Однако в рамки этой концепции не укладывается более общая идея женщины, как распорядительницы сакрального, sacrum, как животворящего принципа, как носительницы "жизни", освобождающей, одухотворяющей и трансформирующей обычное "существо". Эта идея может входить, и на самом деле входит, в контекст духовности, названной нами "героической". В таком случае, нам в поиске аналогий и символов следует обратиться к нормальным отношениям между мужчиной и женщиной, основанным на фундаментальной концепции сохранения мужским началом своей собственной природы. Дух перед лицом мужского начала - это "женщина": мужчина активен, дух пассивен - даже сталкиваясь с преображающей и оживотворяющей его силой, герой сохраняет позицию мужчины, мужа, господина и хозяина женщины, жены. Заметим по ходу дела, что рассматриваемый здесь символизм противоположен символизму, превалирующему у мистиков и у авторов религиозной ориентации, особенно христианской, где самой душе часто отводится роль женщины, роль "невесты"4.
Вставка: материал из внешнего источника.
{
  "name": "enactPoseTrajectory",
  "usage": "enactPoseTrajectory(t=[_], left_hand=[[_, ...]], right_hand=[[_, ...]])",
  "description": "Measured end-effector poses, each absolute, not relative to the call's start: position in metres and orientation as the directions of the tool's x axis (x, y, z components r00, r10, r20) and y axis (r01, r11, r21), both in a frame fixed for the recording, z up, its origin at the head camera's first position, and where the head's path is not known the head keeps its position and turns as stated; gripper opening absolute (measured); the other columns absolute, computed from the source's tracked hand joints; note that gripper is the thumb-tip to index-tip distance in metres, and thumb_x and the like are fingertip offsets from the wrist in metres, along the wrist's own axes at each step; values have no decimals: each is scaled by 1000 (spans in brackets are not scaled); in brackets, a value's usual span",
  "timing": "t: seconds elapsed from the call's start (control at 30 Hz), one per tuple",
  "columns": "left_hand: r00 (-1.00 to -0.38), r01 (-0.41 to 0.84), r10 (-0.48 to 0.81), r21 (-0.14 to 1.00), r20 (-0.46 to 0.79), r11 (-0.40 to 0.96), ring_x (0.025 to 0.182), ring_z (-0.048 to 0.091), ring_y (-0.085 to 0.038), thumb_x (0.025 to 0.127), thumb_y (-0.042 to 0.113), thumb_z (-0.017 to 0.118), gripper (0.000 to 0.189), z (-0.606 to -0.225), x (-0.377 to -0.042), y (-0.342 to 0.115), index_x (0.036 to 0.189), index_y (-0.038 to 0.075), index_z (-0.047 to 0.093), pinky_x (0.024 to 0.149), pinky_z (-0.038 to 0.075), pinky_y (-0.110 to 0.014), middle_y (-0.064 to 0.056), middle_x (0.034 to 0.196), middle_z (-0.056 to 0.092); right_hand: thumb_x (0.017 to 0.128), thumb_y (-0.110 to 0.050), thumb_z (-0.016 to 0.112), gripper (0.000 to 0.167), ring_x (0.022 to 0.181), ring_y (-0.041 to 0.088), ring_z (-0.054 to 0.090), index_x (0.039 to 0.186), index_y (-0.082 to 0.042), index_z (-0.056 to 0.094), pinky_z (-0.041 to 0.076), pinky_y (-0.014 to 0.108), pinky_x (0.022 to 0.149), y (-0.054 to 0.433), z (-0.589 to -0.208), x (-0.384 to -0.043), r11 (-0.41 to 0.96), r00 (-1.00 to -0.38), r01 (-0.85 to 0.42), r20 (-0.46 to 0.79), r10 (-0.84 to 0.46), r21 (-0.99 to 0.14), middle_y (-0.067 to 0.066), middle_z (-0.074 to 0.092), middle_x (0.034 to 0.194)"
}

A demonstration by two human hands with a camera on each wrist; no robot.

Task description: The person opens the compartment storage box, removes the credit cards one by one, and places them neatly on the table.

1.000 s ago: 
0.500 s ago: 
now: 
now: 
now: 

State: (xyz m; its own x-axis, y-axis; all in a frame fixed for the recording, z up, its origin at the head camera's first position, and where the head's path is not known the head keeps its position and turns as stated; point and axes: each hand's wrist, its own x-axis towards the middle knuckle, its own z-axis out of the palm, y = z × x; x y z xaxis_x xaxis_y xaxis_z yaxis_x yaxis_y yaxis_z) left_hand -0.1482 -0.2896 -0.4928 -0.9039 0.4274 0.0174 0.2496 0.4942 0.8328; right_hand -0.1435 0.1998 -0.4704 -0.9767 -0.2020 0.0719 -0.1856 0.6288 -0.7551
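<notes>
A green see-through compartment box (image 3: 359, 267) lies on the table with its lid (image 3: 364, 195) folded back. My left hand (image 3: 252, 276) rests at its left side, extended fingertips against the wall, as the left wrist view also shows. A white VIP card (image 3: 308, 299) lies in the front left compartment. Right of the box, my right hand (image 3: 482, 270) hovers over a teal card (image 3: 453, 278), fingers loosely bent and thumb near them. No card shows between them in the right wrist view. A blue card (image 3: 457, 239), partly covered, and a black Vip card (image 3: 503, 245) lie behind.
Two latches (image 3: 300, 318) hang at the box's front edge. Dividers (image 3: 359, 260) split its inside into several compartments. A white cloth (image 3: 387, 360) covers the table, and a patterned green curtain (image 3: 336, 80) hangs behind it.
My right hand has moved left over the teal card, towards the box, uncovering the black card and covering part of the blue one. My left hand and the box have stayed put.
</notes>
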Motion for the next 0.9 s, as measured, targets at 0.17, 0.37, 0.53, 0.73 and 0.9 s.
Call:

Сопоставив это со "знаками" центра, мы получим составные символы: Дева Острова, Дева Древа, Дева Источника, Хозяйка или Королева Замка, Королева Солнечной Земли, Дева, скрытая в камне и так далее. В частности, в качестве Вдовы, женщина выражает собой молчание, закрытость, оставленность, то есть традицию, силу или потенцию, которой более никто не обладает, которая потеряла своего "мужа", "мужчину", и теперь ожидает нового господина или героя5: аналогично значение и заточенной в темницу Девы, которая ожидает освобождения и свадьбы с предназначенным судьбой рыцарем. На этом основании все, что говорится в эпических легендах и рыцарских рассказах о приключениях и героических поединках, совершенных из-за верности "Даме" и в надежде обладать ею, всегда можно понять как символизм испытания мужеских качеств, испытания, необходимого как предварительный этап трансцендентной интеграции личности. И если в этой литературе встречаются женские персонажи, связанные с темой соблазнов и опасностей для героя, это не следует понимать прямолинейно и однозначно, то есть будто речь идет о простом плотском соблазне, но в более высоком смысле - как опасность для героя впасть в "титанизм" в ходе его подвигов. В таком случае женщина выражает собой соблазн, идущий от трансцендентной силы и знания, если обладание ими носит черты прометеической узурпации или алчной гордыни. В противоположном варианте речь может идти и о том, что кто-то определил следующими словами - "сосущая смерть, исходящая от женщины", то есть о возможности потерять саму глубинную основу мужского начала.

------------------
  1 Гесиод, "Труды и дни". в текст
  2 В этом контексте наиболее фундаментальным исследованием является книга Рене Генона "Король Мира", на которую мы и ссылаемся.   
  3   Гесиод, "Труды и дни". в текст
   4   Ю.Эвола, "Метафизика секса". в текст
   5  С этим связано выражение "сын Вдовы", "дети Вдовы", которое, принадлежа изначально иранской и манихеской традициям, сохранилось вплоть до сего времени в западном масонстве.